→ Aim of the exercise
Repeat the lines from the line with "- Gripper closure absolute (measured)" to the line with "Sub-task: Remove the" in the listing below, keeping both end lines and adding nothing.

─── Data section ───

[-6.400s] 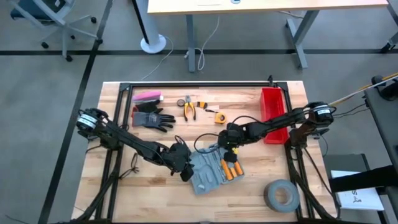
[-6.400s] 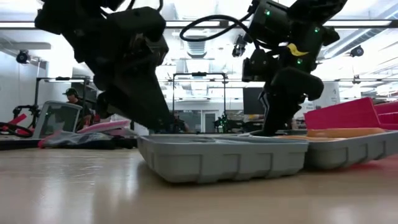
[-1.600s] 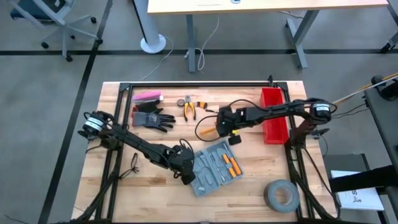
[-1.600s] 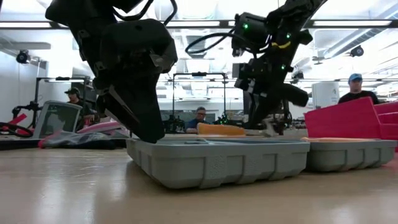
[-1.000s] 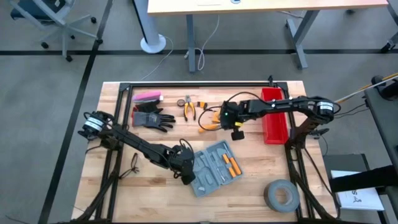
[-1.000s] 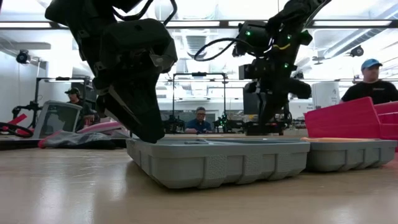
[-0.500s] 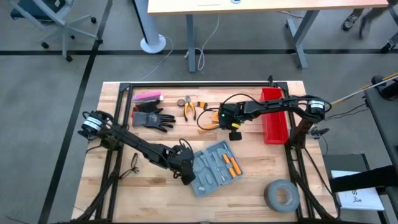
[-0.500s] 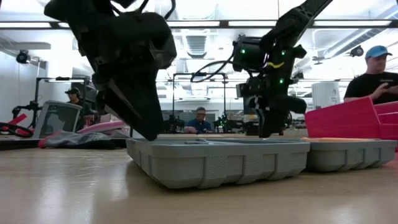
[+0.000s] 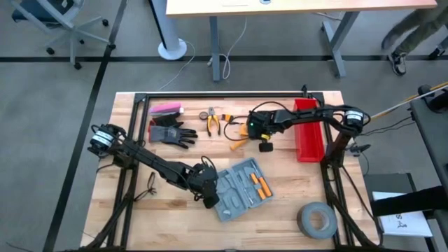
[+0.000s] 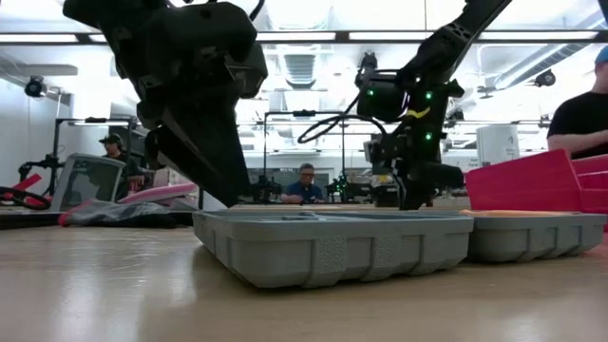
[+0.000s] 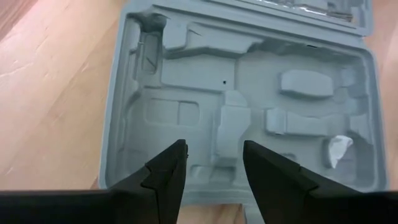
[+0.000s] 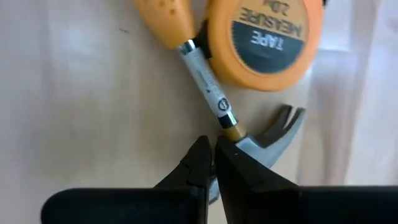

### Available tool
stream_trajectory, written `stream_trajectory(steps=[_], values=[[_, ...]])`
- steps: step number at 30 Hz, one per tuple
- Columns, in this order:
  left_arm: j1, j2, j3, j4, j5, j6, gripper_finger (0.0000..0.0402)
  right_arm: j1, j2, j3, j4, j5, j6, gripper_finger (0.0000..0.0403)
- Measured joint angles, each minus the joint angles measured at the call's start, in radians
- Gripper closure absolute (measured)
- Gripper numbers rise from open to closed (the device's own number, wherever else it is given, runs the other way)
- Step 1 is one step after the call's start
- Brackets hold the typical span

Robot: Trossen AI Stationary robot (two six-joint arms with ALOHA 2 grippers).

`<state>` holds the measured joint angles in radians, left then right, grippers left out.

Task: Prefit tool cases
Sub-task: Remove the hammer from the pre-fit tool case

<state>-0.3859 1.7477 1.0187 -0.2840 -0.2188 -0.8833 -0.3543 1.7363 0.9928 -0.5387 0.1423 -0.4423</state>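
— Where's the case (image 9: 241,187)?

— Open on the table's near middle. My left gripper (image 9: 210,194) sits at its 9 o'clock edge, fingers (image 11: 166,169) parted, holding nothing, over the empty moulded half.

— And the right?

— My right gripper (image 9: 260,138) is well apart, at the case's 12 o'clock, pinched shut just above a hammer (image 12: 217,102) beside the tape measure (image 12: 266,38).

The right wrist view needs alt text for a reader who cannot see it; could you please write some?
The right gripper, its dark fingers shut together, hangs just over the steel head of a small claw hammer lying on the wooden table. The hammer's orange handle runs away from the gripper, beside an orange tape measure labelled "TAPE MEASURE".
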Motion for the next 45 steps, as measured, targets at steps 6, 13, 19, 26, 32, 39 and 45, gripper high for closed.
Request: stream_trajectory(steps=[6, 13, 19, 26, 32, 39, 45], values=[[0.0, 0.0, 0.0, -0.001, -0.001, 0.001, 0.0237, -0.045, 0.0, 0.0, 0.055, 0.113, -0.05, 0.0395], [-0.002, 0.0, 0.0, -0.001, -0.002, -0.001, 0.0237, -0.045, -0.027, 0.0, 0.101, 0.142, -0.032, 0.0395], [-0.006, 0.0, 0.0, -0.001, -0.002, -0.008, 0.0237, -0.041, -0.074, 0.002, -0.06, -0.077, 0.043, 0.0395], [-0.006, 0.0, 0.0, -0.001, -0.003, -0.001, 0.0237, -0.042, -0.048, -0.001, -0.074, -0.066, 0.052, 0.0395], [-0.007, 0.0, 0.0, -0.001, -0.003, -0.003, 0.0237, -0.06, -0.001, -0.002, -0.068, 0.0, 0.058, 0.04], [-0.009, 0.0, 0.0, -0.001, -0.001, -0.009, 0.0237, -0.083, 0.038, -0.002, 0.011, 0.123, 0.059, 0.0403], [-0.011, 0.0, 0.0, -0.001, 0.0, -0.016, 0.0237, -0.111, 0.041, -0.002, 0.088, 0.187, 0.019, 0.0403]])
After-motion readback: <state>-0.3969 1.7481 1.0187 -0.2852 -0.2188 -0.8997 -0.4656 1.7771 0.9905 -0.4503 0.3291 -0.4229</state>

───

→ Answer to the exercise
- Gripper closure absolute (measured)
- Gripper numbers rise from open to closed (the device's own number, wherever else it is given, runs the other way)
- Step 1 is one step after the call's start
- Brackets hold the typical span

Robot: Trossen AI Stationary robot (two six-joint arms with ALOHA 2 grippers).

`<state>` holds the measured joint angles in radians, left then right, grippers left out.

Task: Prefit tool cases
Sub-task: Remove the hammer from the pre-fit tool case

This completes the output.